Khan of part of the clans of the Dulat Kazakhs
- Reign: 1749–1750
- Coronation: 1749

Khan of the Khongirad Kazakhs
- Reign: 1750s–1750
- Coronation: 1750s
- Born: Before 1717
- Died: 1750
- Burial: Turkistan, Mausoleum of Khoja Ahmed Yasawi
- Issue: Daiyr Khan, Bökei Khan, Maman, Hanqoja, Hanbaba, Şyğai
- House: House of Borjigin
- Dynasty: Töre House of Urus Khan
- Father: Tursun Khan
- Religion: Sunni Islam

= Barak Sultan =

Khan of the Dulat and Khongirad Kazakhs

Barak Sultan (Барақ Сұлтан, Baraq Sūltan; ?–1750) was a descendant of Genghis Khan and a member of the last House of Genghis Khan in the Kazakh Khanate (1221–1847). He was Sultan of the Middle Juz. He is a son of Tursun Khan and great-grandfather of Alikhan Bukeikhanov.

== Biography ==
Barak Sultan was notable for having murdered his rival beheading the first Kazakh Khan in Kazakh history who took citizenship of Russia — Khan of Junior Juz Abulkhair Khan.
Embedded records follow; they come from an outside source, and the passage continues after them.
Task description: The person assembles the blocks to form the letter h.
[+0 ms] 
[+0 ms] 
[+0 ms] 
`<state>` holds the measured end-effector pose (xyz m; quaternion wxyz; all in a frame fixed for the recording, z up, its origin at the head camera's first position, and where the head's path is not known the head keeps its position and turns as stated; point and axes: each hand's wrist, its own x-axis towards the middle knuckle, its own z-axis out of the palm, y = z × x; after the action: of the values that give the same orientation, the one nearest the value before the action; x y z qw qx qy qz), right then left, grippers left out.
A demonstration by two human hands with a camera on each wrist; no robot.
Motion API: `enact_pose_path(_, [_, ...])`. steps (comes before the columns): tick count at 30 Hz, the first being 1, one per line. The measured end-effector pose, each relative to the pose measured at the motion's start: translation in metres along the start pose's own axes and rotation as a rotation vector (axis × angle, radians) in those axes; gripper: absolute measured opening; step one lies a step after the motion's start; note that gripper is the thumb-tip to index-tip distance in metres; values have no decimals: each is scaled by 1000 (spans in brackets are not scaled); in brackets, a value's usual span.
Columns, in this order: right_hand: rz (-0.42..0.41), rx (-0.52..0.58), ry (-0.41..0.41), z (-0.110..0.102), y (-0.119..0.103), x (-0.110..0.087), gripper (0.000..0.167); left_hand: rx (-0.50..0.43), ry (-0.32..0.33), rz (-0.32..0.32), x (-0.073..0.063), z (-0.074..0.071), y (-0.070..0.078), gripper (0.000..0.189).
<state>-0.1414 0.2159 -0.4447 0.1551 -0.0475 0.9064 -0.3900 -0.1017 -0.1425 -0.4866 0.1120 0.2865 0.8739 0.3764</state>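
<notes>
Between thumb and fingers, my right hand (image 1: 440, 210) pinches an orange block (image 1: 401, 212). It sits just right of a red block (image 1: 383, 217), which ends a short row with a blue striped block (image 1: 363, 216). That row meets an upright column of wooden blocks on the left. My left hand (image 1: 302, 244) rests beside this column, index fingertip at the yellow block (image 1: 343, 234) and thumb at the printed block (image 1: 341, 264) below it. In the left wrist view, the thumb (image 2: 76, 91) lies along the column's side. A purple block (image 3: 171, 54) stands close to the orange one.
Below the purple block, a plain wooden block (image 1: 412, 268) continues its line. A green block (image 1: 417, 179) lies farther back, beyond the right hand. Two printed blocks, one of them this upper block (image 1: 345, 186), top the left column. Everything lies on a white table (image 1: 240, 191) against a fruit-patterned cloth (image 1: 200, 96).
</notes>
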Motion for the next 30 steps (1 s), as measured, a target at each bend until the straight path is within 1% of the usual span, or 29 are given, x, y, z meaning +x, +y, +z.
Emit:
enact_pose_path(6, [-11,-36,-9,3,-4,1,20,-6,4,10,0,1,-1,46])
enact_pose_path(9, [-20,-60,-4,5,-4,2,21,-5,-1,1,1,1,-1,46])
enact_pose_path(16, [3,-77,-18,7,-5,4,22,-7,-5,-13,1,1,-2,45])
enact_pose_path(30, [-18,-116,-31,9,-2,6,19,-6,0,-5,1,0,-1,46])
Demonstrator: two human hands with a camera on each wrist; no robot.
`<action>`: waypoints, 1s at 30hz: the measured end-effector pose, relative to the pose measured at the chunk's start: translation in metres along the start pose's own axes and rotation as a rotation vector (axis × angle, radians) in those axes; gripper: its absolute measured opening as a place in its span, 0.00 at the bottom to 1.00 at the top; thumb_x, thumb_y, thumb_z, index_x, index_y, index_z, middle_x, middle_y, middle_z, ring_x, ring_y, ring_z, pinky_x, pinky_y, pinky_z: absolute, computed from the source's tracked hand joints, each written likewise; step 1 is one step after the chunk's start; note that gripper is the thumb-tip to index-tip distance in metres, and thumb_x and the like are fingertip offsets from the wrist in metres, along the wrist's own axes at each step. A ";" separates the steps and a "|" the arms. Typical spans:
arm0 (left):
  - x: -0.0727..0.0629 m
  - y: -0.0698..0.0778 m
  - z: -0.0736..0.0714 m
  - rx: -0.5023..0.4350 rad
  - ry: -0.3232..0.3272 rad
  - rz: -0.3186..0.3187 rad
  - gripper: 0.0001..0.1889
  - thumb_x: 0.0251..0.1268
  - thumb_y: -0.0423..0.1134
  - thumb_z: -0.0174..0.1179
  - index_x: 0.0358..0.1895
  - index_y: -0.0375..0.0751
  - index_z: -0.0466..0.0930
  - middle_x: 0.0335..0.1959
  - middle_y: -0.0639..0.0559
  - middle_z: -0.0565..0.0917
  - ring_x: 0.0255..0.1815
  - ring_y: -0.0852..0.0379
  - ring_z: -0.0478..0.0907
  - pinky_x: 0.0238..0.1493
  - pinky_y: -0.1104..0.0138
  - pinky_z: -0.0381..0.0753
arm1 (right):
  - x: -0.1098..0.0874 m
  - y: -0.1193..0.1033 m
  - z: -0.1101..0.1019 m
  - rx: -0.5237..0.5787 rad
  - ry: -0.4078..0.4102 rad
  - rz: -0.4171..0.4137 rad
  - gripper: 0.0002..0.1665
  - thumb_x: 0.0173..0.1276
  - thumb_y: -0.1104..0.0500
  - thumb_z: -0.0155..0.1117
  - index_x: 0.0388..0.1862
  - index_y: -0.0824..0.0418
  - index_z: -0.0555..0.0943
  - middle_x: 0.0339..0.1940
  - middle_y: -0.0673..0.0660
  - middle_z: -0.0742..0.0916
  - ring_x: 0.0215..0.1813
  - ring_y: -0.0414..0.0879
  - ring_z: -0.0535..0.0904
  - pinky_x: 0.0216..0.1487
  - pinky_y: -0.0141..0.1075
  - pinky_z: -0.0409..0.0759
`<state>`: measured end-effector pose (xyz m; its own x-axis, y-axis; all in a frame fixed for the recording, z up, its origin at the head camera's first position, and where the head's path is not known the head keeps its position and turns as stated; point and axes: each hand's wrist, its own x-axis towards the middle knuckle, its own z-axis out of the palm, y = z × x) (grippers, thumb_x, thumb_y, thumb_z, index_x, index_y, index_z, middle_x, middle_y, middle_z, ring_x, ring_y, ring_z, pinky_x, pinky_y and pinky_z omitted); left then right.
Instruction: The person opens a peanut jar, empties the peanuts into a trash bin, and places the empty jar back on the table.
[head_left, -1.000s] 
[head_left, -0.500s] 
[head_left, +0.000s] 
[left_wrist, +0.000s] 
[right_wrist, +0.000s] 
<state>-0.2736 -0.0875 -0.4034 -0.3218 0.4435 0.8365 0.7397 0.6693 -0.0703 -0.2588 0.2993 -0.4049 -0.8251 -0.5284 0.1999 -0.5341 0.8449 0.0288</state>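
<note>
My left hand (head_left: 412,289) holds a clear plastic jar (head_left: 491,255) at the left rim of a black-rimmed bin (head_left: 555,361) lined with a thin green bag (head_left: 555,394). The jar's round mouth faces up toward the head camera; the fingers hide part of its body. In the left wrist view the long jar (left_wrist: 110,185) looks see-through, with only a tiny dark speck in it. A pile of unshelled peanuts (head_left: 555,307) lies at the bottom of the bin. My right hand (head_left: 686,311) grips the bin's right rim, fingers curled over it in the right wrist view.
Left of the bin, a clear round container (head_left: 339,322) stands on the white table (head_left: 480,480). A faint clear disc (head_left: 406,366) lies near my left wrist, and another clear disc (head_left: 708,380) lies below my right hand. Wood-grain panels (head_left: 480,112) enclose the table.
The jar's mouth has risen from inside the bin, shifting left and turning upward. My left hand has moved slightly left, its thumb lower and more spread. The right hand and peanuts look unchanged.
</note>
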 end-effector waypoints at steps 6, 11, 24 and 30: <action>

It was revenge for Abulkhair Khan's pro-Russian policy and the last point was the alleged robbery of a caravan laden with gifts from Barak Sultan to the ruler of the Khanate of Khiva during attacks by Abulkhair Khan against the Karakalpaks, who were also under Barak Sultan's rule. One of his wives was a daughter of Galdan Tseren. During that marriage and until the death of Galdan Tseren in 1745 the war and conflicts between Kazakh Khanate and Dzungar Khanate had been stopped. As a descendant of Genghis Khan Barak wanted to become the ruler of two Turkic-Mongol states — Dzungar Khanate and Kazakh Khanate. Barak Sultan and his eldest son had been poisoned by a pro-Russian agent from Middle Juz in 1750. The death of Barak Sultan opened opportunities to expand Russian Empire over the Kazakh Steppe.